La irrilevanza dei cattolici (e di tutti gli altri che conservano in grembo semi di altruismo, di progettualità, di amicizia: insomma di quanti pensano che si può costruire con la partecipazione corresponsabile di ciascuno un mondo migliore per tutti …. e perciò aperto ad un futuro ulteriore che molti pensano e sperano poter esser il futuro assoluto con Dio)  costituisce una sfida decisiva in questo tornante della storia. Ed ha davvero ragione Giorgio Campanini a incentrare la risposta sul problema della corresponsabilità-condivisione-partecipazione-comunione.

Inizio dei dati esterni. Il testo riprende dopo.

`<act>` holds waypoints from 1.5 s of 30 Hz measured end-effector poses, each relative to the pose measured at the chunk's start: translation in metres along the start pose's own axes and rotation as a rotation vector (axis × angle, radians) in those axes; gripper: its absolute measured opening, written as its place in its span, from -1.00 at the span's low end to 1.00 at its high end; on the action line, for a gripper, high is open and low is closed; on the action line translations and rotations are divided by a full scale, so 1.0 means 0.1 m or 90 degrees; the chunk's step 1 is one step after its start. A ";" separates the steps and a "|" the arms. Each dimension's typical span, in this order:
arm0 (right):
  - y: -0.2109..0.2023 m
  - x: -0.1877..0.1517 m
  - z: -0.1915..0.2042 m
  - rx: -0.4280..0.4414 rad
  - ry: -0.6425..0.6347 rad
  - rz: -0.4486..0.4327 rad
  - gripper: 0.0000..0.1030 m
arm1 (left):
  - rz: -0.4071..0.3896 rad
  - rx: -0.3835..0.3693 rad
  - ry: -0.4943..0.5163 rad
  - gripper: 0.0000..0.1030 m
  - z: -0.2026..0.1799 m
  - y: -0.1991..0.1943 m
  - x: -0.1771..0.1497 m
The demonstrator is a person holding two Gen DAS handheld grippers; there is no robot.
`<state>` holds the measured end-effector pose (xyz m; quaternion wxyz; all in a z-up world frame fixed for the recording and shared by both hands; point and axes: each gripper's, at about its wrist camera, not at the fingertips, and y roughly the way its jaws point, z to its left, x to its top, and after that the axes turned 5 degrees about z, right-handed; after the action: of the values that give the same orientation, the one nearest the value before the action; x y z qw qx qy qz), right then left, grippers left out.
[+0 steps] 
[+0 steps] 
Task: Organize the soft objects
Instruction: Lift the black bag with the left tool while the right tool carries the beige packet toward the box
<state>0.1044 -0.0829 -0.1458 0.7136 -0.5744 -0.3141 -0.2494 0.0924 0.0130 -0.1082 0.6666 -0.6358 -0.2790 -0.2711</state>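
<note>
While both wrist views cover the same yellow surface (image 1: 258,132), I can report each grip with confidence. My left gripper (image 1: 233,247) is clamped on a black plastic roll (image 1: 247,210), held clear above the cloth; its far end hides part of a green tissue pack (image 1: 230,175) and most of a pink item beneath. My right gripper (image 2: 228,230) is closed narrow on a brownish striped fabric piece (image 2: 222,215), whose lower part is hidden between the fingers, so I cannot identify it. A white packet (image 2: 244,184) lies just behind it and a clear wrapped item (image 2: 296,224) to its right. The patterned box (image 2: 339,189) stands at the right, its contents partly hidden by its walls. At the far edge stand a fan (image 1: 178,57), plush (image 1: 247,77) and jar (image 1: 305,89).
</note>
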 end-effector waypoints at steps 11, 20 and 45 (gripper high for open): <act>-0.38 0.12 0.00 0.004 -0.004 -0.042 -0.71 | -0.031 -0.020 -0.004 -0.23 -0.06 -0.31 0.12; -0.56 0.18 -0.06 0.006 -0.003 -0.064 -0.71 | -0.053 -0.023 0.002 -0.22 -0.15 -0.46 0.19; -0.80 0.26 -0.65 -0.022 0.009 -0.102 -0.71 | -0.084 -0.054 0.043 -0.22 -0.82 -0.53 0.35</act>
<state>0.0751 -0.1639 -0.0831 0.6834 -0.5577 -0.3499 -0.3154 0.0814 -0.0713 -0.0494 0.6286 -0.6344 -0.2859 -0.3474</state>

I cattolici, e non solo loro, torneranno ad essere “rilevanti” (e  lo si dice non per acquisire del potere, ma per portare un servizio, un contributo importante) se torneranno ad essere una comunità (e non un gregge come sono stati ridotti). Una comunità di gente che pensa con responsabilità e partecipazione; che si confronta ed ama il dialogo anche quando le conclusioni non sono unanimi. Un popolo che cerca di capire le novità del cammino che lo attendono e che cammina con fiducia insieme con gli altri (anche quelli che la pensano diversamente). Da qui nasce tutto un programma di comunità che dialogano; di consigli (pastorali, laicali, locali e nazionali) che studiano, dibattono e decidono; di organismi di studio per esplorare il mondo nuovo che nasce; di opere sociali per la condivisione e la solidarietà. Ricordando bene la verità che non vale soltanto per la società, ma anche per la comunità ecclesiale, per le associazioni, per le famiglie, le economie, le culture  (tutte travolte dalla tempesta come la barca degli apostoli e di Pietro…). Vale per il Paese, le Chiese, tutti noi: non ci salveremo se non insieme. Vescovi e laici, uomini e donne, preti e suore, credenti e increduli, giovani e anziani, dirigenti, professori e barboni. Non diventeremo significativi, utili, “rilevanti” (!) se non insieme: nel dialogo, nel confronto, nella accettazione critica e costruttiva delle differenze. Anche (nessuno scandalo!) nelle decisione prese assieme dopo aver ascoltato tutti, anche quelli che credevamo “folli”. Solo così, soltanto se abbatteremo i bastioni in uno slancio di speranza che vince la paura, solo così potremo testimoniare che crediamo e vogliamo costruire qualcosa che ci supera, che è “oltre”.  Sennò ci litigheremo, disperdendole, le poche risorse materiali e ideali che abbiamo. Ed è assolutamente decisivo, a questo punto che siano i credenti, le chiese, in Italia anzitutto la Chiesa cattolica, a dare prova di questa convinzione sincera e di questa scelta altruistica, propria di colui che non venne per dominare, ma per servire.